**TRY IT:** Which lines of the data hold the word "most"? Copy all of them.

RECORDS FOR THIS EXERCISE START

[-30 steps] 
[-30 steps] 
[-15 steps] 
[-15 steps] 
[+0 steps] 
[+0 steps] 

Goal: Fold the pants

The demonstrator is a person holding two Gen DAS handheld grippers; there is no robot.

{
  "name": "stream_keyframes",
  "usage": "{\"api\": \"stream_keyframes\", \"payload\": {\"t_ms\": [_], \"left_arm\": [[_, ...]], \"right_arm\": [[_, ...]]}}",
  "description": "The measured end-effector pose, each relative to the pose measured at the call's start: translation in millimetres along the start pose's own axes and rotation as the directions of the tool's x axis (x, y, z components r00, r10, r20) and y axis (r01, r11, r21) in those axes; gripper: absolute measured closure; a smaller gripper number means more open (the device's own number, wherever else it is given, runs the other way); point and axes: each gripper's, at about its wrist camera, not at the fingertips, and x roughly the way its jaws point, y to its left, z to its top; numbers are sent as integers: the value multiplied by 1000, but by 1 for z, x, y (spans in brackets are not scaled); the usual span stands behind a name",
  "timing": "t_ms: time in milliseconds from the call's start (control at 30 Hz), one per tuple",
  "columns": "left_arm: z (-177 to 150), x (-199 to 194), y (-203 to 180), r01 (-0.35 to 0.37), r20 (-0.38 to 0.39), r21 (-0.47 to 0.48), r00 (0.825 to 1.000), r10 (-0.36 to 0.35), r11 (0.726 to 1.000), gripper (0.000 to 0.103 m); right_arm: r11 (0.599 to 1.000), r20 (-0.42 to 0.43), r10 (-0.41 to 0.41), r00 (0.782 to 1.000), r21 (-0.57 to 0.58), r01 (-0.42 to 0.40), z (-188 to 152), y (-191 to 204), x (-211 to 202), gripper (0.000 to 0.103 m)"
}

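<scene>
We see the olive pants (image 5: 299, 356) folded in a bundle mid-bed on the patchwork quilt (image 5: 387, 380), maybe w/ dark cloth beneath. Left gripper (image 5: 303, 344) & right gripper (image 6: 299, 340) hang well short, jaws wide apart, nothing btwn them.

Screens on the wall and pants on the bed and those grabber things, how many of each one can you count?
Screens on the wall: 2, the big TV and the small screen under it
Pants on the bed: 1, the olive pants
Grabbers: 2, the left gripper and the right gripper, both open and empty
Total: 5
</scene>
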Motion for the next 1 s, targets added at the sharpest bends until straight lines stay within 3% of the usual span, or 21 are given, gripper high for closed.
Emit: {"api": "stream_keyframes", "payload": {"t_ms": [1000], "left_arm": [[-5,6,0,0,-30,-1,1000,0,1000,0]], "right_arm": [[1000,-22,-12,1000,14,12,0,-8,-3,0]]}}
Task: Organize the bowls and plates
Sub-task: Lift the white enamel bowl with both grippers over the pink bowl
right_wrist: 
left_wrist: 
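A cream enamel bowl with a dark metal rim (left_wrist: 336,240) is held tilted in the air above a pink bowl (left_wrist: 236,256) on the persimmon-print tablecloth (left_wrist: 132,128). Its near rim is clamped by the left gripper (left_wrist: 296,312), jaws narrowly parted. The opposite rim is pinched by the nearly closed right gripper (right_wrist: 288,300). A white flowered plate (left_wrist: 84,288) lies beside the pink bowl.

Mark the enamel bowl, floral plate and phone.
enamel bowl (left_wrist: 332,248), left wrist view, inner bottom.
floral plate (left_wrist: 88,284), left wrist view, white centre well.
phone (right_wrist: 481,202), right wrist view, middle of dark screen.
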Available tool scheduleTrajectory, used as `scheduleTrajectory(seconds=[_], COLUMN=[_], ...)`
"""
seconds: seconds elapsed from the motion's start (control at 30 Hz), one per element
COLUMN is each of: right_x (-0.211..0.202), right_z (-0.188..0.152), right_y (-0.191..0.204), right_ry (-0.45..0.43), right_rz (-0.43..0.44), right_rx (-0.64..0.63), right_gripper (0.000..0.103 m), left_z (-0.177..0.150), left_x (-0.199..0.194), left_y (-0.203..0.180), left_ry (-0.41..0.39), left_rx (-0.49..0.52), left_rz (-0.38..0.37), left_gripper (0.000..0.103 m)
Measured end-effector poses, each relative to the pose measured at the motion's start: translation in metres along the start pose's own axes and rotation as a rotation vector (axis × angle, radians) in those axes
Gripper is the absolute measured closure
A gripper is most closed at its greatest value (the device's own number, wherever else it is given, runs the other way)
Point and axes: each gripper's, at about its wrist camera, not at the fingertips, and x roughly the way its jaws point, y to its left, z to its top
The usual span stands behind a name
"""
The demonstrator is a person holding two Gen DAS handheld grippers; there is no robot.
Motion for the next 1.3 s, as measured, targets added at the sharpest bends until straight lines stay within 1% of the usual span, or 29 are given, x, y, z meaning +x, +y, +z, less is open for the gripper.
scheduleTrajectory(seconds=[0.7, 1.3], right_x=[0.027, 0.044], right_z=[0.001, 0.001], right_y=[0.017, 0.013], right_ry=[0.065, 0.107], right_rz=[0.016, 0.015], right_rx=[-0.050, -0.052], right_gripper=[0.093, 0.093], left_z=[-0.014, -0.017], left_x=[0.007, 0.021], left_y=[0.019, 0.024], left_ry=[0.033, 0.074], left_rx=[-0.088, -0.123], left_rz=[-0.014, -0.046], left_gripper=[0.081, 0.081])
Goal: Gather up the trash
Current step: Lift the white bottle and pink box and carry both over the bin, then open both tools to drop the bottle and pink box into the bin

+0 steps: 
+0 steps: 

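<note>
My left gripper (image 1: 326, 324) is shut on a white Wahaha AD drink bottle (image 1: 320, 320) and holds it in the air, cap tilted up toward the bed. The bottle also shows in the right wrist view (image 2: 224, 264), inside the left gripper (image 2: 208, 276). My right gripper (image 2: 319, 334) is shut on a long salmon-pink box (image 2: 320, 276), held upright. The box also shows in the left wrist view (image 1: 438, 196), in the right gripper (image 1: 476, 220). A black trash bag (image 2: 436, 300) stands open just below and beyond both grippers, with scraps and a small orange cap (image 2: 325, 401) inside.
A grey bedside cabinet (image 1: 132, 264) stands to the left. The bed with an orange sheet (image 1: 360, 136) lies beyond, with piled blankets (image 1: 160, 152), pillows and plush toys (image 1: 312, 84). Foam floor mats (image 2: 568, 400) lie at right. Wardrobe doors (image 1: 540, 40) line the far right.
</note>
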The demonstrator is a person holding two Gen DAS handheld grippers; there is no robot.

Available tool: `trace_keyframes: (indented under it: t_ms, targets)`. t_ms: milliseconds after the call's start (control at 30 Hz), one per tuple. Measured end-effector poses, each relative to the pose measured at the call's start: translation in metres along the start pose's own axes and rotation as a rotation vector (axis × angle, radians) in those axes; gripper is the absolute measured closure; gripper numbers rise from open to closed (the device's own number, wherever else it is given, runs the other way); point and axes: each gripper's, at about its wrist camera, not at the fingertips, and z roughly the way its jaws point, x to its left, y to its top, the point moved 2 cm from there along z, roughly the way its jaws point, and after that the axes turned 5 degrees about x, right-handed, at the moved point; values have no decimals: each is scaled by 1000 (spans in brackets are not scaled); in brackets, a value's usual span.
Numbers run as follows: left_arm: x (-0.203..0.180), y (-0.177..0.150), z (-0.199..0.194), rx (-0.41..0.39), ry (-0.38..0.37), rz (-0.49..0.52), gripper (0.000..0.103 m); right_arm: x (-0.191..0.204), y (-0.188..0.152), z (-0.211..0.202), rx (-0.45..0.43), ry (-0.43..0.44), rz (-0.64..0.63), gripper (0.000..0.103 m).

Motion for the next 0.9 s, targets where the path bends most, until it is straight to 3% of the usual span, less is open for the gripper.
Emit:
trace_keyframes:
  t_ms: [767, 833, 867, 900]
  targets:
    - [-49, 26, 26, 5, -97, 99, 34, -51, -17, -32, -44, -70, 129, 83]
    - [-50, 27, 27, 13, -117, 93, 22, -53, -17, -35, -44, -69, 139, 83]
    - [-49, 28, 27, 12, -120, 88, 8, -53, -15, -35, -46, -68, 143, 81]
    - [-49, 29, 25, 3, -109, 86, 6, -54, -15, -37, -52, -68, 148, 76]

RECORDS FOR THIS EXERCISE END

**ANSWER AREA:**
A gripper is most closed at its greatest value (the device's own number, wherever else it is given, runs the other way)
Motion for the next 0.9 s, targets where the path bends most, until it is straight to 3% of the usual span, less is open for the gripper.

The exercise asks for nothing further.